Talk:To do
CATEGORIES
(01-JUL-05) One thing I'd like to consider is categories, but I'd like to lay out a basic structure before we actually started sorting.
(It'll also really help with the 'To do' stuff, as we can just add or remove a category tag from a page as it's worked on, instead of having to maintain a wiki page for them.)

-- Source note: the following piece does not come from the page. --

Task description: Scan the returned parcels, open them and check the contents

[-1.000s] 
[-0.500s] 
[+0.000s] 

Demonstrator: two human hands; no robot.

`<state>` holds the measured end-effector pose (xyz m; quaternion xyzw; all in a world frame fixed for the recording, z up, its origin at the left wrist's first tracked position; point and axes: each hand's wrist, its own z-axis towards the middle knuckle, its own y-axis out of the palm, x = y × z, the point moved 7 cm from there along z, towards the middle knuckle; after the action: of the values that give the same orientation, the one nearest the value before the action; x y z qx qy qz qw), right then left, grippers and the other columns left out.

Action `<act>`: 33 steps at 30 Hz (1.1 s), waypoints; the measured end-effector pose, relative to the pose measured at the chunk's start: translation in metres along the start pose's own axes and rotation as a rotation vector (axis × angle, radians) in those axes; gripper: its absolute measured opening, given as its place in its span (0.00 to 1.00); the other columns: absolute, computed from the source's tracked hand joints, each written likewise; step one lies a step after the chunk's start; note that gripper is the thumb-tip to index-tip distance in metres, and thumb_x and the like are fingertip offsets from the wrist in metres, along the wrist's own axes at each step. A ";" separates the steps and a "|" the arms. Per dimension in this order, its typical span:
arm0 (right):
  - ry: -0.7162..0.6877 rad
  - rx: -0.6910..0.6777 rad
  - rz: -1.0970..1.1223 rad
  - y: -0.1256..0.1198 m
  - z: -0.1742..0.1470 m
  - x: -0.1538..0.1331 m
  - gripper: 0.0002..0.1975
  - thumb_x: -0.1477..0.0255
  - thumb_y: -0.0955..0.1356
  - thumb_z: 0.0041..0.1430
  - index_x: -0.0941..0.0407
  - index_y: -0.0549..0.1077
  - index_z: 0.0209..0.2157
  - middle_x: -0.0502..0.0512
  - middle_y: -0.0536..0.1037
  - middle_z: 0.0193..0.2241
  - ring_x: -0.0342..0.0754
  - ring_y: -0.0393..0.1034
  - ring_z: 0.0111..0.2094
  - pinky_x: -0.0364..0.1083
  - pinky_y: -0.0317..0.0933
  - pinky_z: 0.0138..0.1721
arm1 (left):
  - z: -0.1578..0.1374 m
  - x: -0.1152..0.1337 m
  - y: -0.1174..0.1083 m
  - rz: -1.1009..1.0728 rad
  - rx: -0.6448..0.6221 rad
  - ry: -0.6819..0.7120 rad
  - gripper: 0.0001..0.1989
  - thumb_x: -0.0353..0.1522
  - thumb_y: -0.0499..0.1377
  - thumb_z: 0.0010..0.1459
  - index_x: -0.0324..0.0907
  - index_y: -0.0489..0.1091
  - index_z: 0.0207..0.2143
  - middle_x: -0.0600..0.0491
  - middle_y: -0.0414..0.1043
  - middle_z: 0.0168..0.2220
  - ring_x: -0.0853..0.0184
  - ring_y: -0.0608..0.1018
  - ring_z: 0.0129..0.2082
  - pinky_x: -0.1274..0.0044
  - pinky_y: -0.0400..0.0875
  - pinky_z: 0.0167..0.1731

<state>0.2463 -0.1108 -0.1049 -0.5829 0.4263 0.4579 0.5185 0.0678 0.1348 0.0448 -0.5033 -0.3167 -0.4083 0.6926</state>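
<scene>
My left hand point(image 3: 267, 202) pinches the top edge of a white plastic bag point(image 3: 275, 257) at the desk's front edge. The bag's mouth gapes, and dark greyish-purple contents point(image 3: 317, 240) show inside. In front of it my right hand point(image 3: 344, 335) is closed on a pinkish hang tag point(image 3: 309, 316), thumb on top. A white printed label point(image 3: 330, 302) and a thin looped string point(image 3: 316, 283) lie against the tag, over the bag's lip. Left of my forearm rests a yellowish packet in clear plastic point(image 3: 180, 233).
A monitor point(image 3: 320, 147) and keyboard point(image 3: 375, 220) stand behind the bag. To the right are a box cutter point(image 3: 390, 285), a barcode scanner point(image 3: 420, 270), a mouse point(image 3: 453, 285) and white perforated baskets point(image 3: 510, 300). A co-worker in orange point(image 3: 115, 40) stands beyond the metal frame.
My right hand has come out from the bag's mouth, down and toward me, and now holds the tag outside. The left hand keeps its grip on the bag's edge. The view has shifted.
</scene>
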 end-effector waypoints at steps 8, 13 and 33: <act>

For example, for a restaurant in Old Town, the categories would read:
Perplex City | Old Town | Fleet Sreet (or whatever) | Restaurants
Possible categories:
- People & Organizations
- Perplex City Academy
- Seven fFounders
- Government
- Police
- City Council
- Athletics
- Newspaper
- Reconstructionists
- Perplex City Academy
- Places
- Earth
- Perplex City
- all subdivisions
- restaurants, clubs, etc
- Things
- Puzzles
- solved
- unsolved
- Puzzle Cards
- organized by color, type, etc.
- Webpages
These seem to cover it generally, so please add anything you feel has been left out.
added one Scott
After careful thought, I think categories are going to wind up being concepts, more than groups of persons places and things. fFor instance, One category would link together everything associated with the early syzygy errorlogs. The gatehouse shoe gals, the logs, the people referenced, everything which is referenced by those logs. Then another Category might be everything PCAG related. athletes, announcements, websites, all this. It might consist largely of people, sure. But I think you can see where I'm going. Instead of large abstractions of sections, we should smaller more identifiable concepts as categories. This is not to say we should not continue to examine the use of abstractions. categories of people, and of places, and of things are useful. But probably not where we should divert our efforts.
- Category:Academy
- Or, we can subdivide:
- Category:Academy People
- Category:Academy Places
- Category:Syzygy Errorlogs
- Category:Subway
- Category:PCAG
- Category:Sentinel
- Category:Cubism
- [[:Category:]]
- [[:Category:]]
- [[:Category:]]
- [[:Category:]]
I was just noticing as i come up with this, it's more like a dewey decimal system, kinda. Whatever works.